• **Goal of the exercise**
Given the material below, output exactly the lines from the line with "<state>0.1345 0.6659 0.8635" to the line with "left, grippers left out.", both ends included, and no other lines.

• **Data records**
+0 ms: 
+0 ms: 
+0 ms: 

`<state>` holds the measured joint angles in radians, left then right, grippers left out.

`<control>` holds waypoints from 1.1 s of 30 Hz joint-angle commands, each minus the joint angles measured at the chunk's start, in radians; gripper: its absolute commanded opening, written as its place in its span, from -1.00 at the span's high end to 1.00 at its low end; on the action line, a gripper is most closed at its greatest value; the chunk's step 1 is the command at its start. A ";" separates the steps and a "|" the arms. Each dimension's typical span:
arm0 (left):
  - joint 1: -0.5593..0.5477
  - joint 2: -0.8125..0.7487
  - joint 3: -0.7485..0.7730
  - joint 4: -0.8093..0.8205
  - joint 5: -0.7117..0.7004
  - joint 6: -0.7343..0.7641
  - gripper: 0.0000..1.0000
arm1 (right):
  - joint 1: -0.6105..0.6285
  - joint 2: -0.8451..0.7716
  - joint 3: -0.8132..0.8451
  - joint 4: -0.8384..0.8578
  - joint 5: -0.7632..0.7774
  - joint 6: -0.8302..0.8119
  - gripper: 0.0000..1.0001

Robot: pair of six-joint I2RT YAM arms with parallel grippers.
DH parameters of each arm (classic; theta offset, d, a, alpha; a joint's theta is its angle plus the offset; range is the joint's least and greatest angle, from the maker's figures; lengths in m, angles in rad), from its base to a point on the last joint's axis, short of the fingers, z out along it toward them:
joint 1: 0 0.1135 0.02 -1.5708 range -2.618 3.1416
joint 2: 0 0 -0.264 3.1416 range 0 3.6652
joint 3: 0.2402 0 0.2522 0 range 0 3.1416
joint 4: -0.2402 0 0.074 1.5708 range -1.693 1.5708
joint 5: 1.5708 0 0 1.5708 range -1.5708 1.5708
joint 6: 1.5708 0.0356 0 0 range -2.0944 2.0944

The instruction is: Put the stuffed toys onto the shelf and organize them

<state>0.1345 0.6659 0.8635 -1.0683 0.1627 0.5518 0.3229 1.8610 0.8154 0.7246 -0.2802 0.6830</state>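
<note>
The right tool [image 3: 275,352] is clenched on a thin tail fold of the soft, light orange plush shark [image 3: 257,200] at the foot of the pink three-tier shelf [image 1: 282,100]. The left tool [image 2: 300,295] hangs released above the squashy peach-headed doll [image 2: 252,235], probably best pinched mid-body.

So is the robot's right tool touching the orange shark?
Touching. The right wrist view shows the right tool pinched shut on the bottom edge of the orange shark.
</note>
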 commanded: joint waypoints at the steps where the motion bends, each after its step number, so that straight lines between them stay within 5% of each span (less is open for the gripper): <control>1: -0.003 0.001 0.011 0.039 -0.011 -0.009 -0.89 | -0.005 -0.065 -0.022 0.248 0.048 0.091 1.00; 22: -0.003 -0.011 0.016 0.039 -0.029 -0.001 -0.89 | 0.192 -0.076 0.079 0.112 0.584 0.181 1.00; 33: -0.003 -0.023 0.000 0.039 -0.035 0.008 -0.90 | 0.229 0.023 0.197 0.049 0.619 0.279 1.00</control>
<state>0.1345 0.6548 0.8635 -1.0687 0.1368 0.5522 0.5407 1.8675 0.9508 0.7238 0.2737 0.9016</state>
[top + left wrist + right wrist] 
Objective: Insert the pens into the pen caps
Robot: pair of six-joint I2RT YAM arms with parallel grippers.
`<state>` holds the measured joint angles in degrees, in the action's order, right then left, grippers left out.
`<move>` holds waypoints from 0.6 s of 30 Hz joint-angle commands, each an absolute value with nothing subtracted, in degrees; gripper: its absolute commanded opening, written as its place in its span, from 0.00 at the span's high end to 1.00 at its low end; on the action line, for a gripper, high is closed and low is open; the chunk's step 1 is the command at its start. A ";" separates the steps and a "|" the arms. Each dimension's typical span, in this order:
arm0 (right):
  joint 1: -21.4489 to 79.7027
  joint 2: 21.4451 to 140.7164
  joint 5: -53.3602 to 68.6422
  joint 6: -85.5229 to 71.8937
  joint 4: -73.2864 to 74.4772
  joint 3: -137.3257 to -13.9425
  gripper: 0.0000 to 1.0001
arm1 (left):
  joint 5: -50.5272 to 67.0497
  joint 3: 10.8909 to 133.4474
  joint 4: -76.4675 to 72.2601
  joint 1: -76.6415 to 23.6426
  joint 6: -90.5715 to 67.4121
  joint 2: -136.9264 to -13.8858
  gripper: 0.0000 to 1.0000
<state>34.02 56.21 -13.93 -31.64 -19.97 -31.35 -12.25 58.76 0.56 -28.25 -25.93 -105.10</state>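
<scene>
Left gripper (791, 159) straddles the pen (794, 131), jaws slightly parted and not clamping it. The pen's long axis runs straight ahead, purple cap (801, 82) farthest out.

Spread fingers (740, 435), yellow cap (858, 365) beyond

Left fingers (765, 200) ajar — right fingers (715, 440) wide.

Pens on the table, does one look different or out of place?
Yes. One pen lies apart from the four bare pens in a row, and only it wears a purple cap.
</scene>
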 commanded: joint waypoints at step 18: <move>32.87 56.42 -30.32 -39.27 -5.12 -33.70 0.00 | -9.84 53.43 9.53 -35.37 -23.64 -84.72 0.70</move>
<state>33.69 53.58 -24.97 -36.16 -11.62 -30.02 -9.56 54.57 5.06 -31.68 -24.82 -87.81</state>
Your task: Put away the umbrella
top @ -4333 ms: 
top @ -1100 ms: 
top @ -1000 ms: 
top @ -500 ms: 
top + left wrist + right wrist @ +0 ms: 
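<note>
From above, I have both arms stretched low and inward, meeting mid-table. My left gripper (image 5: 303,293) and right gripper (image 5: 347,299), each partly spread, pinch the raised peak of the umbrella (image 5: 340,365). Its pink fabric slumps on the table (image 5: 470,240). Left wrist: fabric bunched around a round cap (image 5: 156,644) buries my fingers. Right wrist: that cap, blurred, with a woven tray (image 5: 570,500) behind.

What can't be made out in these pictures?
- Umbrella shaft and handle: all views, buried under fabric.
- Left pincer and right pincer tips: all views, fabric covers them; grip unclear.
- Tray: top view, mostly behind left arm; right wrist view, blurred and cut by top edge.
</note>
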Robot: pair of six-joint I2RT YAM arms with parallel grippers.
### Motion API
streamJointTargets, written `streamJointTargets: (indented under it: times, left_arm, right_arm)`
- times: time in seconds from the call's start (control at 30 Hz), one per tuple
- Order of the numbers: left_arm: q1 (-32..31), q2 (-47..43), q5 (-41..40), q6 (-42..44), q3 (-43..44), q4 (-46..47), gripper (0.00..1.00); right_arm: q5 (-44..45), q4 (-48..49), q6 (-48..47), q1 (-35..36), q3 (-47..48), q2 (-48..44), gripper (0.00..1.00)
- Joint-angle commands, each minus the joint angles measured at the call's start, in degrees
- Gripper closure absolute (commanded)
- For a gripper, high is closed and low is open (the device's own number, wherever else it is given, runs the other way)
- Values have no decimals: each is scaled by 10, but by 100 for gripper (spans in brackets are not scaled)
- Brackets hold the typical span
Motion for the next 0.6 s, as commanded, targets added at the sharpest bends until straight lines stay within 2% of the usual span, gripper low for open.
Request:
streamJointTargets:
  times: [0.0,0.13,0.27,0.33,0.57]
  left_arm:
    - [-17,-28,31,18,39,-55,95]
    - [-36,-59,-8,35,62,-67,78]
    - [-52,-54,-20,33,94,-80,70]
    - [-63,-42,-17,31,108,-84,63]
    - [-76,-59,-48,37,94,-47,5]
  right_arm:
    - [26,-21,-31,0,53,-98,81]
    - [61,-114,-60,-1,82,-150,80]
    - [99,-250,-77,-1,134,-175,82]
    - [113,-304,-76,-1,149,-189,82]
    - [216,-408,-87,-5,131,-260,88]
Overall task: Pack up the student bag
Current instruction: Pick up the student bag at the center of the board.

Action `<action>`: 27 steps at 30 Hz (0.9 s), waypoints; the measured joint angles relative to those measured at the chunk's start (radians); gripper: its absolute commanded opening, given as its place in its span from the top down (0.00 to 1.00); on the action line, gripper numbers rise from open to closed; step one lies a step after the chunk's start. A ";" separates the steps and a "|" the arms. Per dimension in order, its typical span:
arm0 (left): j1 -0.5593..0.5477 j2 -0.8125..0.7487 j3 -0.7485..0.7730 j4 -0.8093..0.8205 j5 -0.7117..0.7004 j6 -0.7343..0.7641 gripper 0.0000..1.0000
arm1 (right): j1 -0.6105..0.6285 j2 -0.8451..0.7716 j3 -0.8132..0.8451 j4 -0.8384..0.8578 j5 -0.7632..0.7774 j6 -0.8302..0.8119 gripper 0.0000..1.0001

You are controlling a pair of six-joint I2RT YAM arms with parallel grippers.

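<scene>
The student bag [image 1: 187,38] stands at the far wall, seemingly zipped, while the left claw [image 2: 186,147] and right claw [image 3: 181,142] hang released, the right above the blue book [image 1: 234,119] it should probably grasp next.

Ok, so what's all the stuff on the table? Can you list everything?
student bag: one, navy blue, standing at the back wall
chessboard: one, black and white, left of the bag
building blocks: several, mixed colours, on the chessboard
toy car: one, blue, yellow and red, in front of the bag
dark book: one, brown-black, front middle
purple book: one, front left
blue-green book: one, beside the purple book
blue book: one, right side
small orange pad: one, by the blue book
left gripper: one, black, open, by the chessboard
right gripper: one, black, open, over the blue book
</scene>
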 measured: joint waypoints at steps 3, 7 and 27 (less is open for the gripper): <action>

• **Task response**
<state>0.1345 0.6659 0.8635 -1.0683 0.1627 0.5518 0.3229 1.8610 0.8154 0.7246 -0.2802 0.6830</state>
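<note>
The right tool [image 3: 275,352] is clenched on a thin tail fold of the soft, light orange plush shark [image 3: 257,200] at the foot of the pink three-tier shelf [image 1: 282,100]. The left tool [image 2: 300,295] hangs released above the squashy peach-headed doll [image 2: 252,235], probably best pinched mid-body.

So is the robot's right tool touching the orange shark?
Touching. The right wrist view shows the right tool pinched shut on the bottom edge of the orange shark.
</note>
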 commanded: joint waypoints at the steps where the motion bends, each after its step number, so that straight lines between them stay within 5% of each span (less is open for the gripper): <control>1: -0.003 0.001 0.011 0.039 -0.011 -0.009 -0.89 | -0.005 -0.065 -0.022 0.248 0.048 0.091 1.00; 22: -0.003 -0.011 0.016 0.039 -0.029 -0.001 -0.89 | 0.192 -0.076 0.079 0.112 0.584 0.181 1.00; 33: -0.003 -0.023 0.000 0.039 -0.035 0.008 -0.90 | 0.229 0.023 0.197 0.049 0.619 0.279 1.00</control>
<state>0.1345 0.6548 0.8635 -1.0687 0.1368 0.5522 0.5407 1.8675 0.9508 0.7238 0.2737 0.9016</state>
[top + left wrist + right wrist] 
Objective: Insert the pens into the pen caps
Robot: pair of six-joint I2RT YAM arms with parallel grippers.
`<state>` holds the measured joint angles in degrees, in the action's order, right then left, grippers left out.

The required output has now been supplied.